Depending upon their use, corporate tax havens are a sensation or a scourge. Tax havens offer a low- or no-tax option for corporations and wealthy individuals looking to shelter assets from an unstable economy or as a tax buffer for substantial wealth. Tax havens can also be used to hide unreported wealth, facilitate money laundering, and perpetrate tax fraud.

offshore taxesThe term “offshore tax haven” conjures visions of beachfront property and sunny idyl, and indeed, Bermuda, the Bahamas, Mauritius, and the Cayman Islands offer that sort of view along with favorable corporate tax rates and preferential tax laws.

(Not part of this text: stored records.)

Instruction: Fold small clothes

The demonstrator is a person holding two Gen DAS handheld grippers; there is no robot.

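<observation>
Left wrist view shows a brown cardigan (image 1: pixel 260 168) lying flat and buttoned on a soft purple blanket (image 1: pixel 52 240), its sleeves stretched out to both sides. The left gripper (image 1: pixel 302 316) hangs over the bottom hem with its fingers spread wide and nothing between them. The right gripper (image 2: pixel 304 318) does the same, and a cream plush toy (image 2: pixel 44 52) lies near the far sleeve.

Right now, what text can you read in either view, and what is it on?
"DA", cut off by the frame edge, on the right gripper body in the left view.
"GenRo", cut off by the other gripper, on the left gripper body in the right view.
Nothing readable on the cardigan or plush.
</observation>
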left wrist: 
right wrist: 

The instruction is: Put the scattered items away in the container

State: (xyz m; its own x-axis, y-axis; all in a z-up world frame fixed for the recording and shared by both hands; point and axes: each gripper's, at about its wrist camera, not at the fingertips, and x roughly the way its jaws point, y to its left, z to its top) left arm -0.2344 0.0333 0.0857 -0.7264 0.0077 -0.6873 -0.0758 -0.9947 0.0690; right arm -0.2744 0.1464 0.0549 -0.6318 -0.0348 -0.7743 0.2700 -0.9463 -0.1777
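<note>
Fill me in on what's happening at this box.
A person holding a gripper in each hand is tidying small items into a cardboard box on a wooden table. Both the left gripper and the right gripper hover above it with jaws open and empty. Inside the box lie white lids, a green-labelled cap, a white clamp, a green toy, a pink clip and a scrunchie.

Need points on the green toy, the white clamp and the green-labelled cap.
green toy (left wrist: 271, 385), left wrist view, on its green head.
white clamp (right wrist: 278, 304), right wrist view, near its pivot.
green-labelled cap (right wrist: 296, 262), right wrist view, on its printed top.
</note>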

But the most popular—and profitable—tax havens are those with the greatest opacity. Every two years, the non-profit advocacy group, the Tax Justice Network (TJN) publishes its Financial Secrecy Index. The Index compiles a list of jurisdictions with financially favorable regulations that attract foreign and domestic investors. TJN factors together secrecy, global use of the jurisdiction, and preferential tax treatment to identify the top secrecy jurisdictions for helping companies, groups, and high-asset individuals nurture wealth—and also illegally hide foreign bank accounts and circumvent legitimate tax liability owed elsewhere.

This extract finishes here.